The Pebble Partnership has grabbed headlines recently by attacking an EPA scientist and claiming EPA somehow violated federal law by communicating with Alaskans.
It’s all a phony story, of course, to pump up fear around the bogey man of “federal overreach.” But there’s a healthy dose of irony here, because while the Pebble people are crying foul on EPA, the proponent of the Chuitna coal strip mine in Upper Cook Inlet – Delaware-based PacRim Coal – has been actively working behind closed doors with the Corps of Engineers and other government agencies to get needed permits.
Tom Collier is the lawyer and the CEO of the Pebble Partnership who concocted the idea EPA violated the Federal Advisory Committee Act (FACA), an obscure federal law passed during the Nixon Era to promote more transparent government. When Mr.

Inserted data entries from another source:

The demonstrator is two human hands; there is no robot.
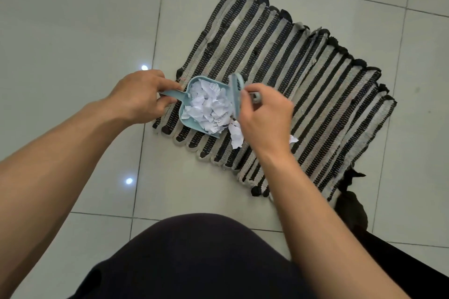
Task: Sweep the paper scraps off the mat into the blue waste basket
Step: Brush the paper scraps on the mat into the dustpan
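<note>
A black-and-beige striped mat (303, 85) lies on the tiled floor. On its near left corner sits a small light-blue dustpan (192, 87) heaped with white paper scraps (209, 107). My left hand (138, 97) grips the dustpan's handle. My right hand (264, 119) holds a small light-blue brush (236, 94) upright at the pan's open edge. Two loose scraps (236, 135) lie on the mat just outside the pan, one partly hidden beside my right wrist. The blue waste basket is not in view.
Pale glossy floor tiles (73, 19) surround the mat on every side. My dark-clothed legs (206, 257) fill the bottom of the view. A dark fabric piece (351, 209) lies at the mat's near right corner.
</note>
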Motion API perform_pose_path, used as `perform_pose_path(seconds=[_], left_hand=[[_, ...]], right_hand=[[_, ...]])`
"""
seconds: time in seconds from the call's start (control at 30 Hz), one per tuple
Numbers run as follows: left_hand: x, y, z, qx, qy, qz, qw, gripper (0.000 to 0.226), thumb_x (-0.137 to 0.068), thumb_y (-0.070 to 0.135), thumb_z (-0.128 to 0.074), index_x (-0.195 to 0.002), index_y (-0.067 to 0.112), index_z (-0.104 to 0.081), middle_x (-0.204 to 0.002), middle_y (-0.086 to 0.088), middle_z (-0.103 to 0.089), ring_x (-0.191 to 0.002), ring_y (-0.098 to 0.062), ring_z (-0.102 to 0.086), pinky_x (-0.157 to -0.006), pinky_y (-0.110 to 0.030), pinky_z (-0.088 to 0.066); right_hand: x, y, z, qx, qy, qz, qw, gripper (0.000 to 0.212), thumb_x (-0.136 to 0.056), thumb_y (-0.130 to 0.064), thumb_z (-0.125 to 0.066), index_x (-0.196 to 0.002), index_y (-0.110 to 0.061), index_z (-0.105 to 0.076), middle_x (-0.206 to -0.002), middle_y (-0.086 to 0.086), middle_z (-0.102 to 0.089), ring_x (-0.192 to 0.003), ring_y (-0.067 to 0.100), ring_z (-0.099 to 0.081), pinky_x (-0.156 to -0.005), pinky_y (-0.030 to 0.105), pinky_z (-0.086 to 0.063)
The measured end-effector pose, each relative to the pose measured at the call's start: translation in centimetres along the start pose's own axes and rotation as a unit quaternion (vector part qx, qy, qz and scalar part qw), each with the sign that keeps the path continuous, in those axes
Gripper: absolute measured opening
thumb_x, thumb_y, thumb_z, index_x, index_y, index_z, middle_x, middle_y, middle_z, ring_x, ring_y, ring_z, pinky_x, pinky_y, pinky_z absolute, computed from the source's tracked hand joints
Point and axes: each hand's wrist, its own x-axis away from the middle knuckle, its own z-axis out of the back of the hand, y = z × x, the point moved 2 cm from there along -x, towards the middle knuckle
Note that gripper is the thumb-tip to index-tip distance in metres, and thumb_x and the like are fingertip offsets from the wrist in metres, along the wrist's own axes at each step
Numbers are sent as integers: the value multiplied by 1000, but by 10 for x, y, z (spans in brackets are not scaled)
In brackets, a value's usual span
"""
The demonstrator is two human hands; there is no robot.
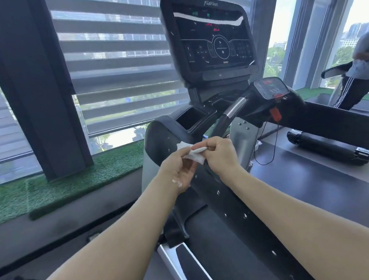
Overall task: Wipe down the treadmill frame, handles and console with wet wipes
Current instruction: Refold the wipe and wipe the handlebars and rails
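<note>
While we look down through the head camera, both our bare forearms reach forward and meet over the treadmill's near side rail. Our left hand pinches a crumpled white wet wipe between thumb and curled fingers, and our right hand pinches the same wipe from the other side, its fingers folded in over the cloth. The wipe sits bunched between the two hands, in the air just in front of the grey upright of the treadmill frame; we cannot tell whether it touches the machine.

Behind the hands a curved handle with a silver grip section rises toward the black console, which stands upright with red digits lit on its dark panel and a pale streak across its upper part. Below the console lies a tray with a rectangular cup pocket. A red safety clip hangs from a thin cord beside a smaller side panel. White specks dot the black side rail under our right forearm.

To the left, striped blinds cover the window above a ledge of green artificial turf. At the far right a person in a grey top and striped black trousers stands by the bright window, and a black foam roller lies on the neighbouring deck.
</note>
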Motion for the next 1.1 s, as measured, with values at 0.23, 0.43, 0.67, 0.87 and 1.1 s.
perform_pose_path(seconds=[0.23, 0.43, 0.67, 0.87, 1.1], left_hand=[[-32, 18, 48, -168, 120, -131, 970, 16, -94, 2, -50, -84, 14, -48, -84, -9, -57, -69, -19, -55, -61, -26, -49], [-87, 39, 70, -390, 151, -253, 872, 8, -91, 11, -57, -93, 14, -50, -72, 3, -50, -62, -12, -46, -57, -22, -38], [-171, 58, 86, -454, 160, -282, 830, 3, -90, 17, -55, -90, 14, -54, -91, -12, -55, -74, -22, -47, -66, -30, -36], [-212, 58, 80, -453, 115, -310, 828, 28, -94, 21, -52, -67, 15, -51, -69, -3, -52, -64, -16, -46, -60, -27, -35], [-205, 31, 79, -422, 51, -353, 833, 25, -97, 14, -49, -77, 8, -64, -72, 7, -52, -62, 3, -48, -57, -10, -32]], right_hand=[[-13, 26, -17, 138, -44, -22, 989, 41, -86, 5, -44, -113, -12, -69, -110, 1, -69, -91, 7, -59, -85, 16, -44], [-49, 28, -35, 277, -40, 18, 960, 35, -89, -1, -45, -112, -12, -69, -116, 4, -65, -109, 19, -57, -93, 26, -43], [-91, 37, -84, 411, -76, 37, 908, 33, -94, -7, -43, -117, -14, -66, -120, 3, -57, -112, 21, -52, -93, 35, -44], [-113, 40, -108, 472, -83, 39, 877, 32, -94, -9, -43, -113, -14, -69, -115, 3, -58, -109, 21, -53, -87, 35, -47], [-118, 41, -109, 484, -59, 26, 873, 33, -92, -7, -43, -106, -15, -72, -107, 2, -61, -102, 21, -55, -84, 35, -47]])
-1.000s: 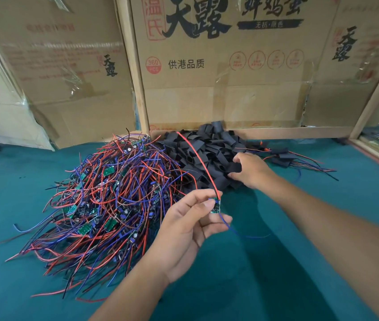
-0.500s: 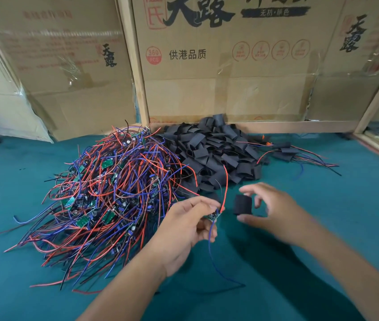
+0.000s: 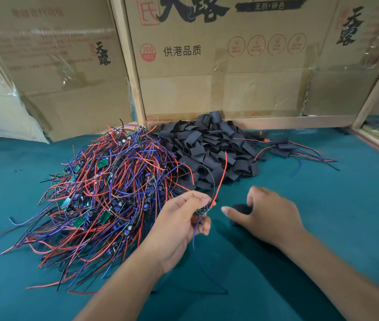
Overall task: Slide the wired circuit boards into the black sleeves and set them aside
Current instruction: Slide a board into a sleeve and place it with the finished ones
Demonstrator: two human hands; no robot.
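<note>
A black sleeve [image 3: 241, 208], fetched half a second ago from the heap of black sleeves [image 3: 209, 149] at the back of the green bench [image 3: 322, 205], has come forward in the right hand [image 3: 267, 214] and now sits almost level with the wired circuit board [image 3: 202, 211] pinched in the left hand [image 3: 179, 225]. The two parts are near but not yet touching, so the sliding-in appears about to begin. The left hand's thumb and fingertips grip the small board, its red lead arching up and its blue lead trailing down toward the person. The right hand curls over the sleeve, thumb stretched toward the board; the sleeve is blurred, and whether it is lifted clear or resting against the bench cannot be told. To the left lies the large tangle of unsleeved boards [image 3: 105, 193]; a few finished pieces [image 3: 283, 147] lie at the far right.
</note>
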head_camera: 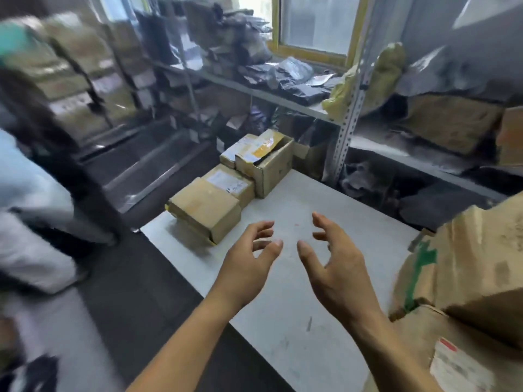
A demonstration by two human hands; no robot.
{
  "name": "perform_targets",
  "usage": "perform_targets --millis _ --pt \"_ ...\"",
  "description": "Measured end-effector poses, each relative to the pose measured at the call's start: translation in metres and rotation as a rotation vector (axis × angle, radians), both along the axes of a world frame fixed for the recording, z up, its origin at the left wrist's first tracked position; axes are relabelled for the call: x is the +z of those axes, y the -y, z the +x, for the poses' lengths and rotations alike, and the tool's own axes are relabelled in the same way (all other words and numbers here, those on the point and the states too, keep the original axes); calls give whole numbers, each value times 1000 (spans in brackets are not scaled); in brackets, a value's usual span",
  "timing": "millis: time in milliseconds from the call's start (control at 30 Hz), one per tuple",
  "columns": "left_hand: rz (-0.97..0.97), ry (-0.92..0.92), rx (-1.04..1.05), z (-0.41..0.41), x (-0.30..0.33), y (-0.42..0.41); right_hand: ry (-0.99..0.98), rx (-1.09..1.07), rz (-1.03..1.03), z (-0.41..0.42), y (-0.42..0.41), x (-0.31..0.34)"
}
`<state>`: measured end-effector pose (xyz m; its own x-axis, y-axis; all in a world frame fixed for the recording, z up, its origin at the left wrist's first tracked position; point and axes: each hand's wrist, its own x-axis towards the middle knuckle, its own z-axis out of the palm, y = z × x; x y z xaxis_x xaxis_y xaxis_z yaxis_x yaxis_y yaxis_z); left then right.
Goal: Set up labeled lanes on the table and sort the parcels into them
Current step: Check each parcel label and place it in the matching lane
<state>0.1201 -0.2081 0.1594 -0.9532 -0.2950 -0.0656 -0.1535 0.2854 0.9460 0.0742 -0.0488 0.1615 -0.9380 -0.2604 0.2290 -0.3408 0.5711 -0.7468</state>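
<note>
parcels [223, 188] on table [297, 321], left edge

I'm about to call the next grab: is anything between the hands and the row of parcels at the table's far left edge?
Nothing visible. The left hand and right hand hover open and empty over bare white table, and the stretch up to the nearest cardboard parcel is clear. The big torn cartons sit off to the right, out of the path.

Metal shelving [348, 120], 12 to 3 o'clock: dark poly bags [294, 80], yellow-green bag [387, 69]. Yellow-framed window [314, 26], 12 o'clock. Person in pale clothing [28, 193], blurred, 9 o'clock. Dark floor [141, 292], 7 o'clock.
</note>
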Motion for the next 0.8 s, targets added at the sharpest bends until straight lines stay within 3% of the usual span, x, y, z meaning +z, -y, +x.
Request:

Collier worked for Bill Clinton in the Department of Interior, he got hit with allegations similar to the one he’s hurling now, and he apparently got some ideas.
So, when the major money behind Pebble – Anglo America – bolted due to overwhelming local, state and national opposition, the Pebble people got desperate, and decided to throw a Hail-Mary: they alleged that communications between EPA and various Alaskans amounted to the formation of an “advisory committee,” triggering a whole slew of procedural requirements.
But why would the Pebble people try to stitch together such an outrageous story out of the ether? Well, because the Pebble people know if they can drag the farce out long enough, maybe a more compliant administration in DC will ignore the countless Alaskans opposed to Pebble open pit mine.
And there’s another reason: the Outside corporations behind Pebble are mad because the EPA had the audacity to do its job, and to use the clear and unambiguous authority Congress granted it under the Clean Water Act to protect Alaska’s wild salmon streams and the people and economies they support.
And that’s what makes the situation around the Chuitna coal strip mine so egregious. PacRim Coal is the sole-investor behind the Chuitna coal strip mine in Upper Cook Inlet. It’s a privately held company backed by Texas billionaires and organized in Delaware, so they can keep their finances secret. And they want to mine through miles and miles of wild salmon habitat in Upper Cook Inlet to send coal to China.
Now, despite massive structural shifts in Pacific basin coal markets – shifts that make the Chuitna mine economically infeasible under even the rosiest scenarios – PacRim wants to spend millions of our state and federal tax dollars so our agencies can process their permits. Why? Because maybe dirty coal will be sexy again, and PacRim will be able to flip its permits to an unwitting buyer.
But coal is dying, and coal giants such as Arch and Peabody are going bankrupt, leaving states with big clean-up bills for their mess. Nonetheless, representatives of PacRim Coal have been embedded with the federal Corps of Engineers and other government agencies for years developing the project’s Environmental Impact Statement (EIS) – arguably the most important document in the mine permitting process.
This isn’t Pebble, where Alaskans’ participation in your run-of-the-mill public comment periods and public advocacy campaigns is being demonized; rather, this is numerous in-person, closed-door meetings, where PacRim Coal got to hear what all the government people were thinking, got to see what they were writing, got to express their views, and – as a result – presumably got to shape draft documents that will not be released for public review. Because the public has been barred from all these meetings, we can never know what influence PacRim has really had on the permitting process.
As the mining industry kicks and screams to retain its massive subsidies in our current fiscal crisis, the Pebble people are desperate, for obvious reasons: Alaskans recognize Bristol Bay salmon as an irreplaceable resource that doesn’t mesh with massive open-pit mining. But for the Alaska mining industry to cry foul when EPA talks to Alaskans about their Pebble concerns – and when PacRim Coal is perfectly comfortable sitting in closed-door meetings with government officials during the most important permitting discussions for the Chuitna coal strip mine – it seems the mining industry is talking out of both sides of its mouth.
Bob Shavelson is the Executive Director of Cook Inletkeeper, a community-based nonprofit dedicated to protecting clean water, healthy salmon and democratic participation in the Cook Inlet watershed.